* _Your objective_: When you reach the line containing "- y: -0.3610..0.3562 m", begin reproducing the lines exactly and continue through the end of the listing, leaving out the pictures.

* _Collected material_:
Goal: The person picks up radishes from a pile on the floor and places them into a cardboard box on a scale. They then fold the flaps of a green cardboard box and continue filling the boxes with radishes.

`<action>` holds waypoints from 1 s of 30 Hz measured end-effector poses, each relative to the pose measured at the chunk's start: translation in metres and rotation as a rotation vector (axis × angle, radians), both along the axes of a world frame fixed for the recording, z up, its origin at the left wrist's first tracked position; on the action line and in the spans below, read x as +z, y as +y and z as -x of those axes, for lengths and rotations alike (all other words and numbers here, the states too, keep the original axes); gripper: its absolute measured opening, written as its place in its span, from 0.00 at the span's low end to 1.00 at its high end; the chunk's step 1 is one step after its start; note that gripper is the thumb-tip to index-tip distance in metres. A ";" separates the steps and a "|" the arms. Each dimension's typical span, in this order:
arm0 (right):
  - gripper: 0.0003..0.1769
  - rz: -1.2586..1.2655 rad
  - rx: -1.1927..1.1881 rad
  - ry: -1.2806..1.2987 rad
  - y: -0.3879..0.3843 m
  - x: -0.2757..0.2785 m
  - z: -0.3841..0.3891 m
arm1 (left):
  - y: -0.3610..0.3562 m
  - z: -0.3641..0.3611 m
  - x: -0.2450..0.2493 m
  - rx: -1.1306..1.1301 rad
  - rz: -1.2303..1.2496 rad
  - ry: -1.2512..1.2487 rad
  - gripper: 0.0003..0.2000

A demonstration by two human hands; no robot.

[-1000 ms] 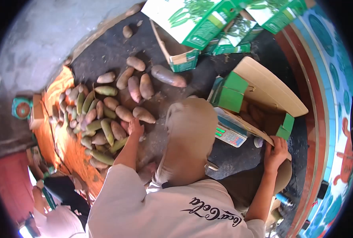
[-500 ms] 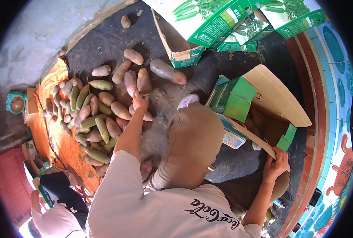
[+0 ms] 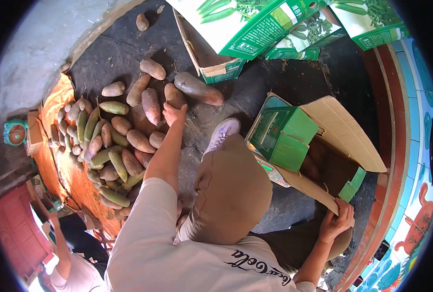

* _Answer to the exercise_:
  - y: -0.3610..0.3562 m
  - z: -0.3641..0.3611 m
  - x: -0.2450..0.2493 m
  - rx: -1.1306..1.1301 rad
  - rz: -1.2303..1.2496 rad
  - ry: -1.2512..1.2487 rad
  - gripper: 0.0003..0.2000

A demonstration by two human hands; no robot.

[-1000 ms] 
[-500 ms] 
[+0 ms] 

Nothing else is part of this output.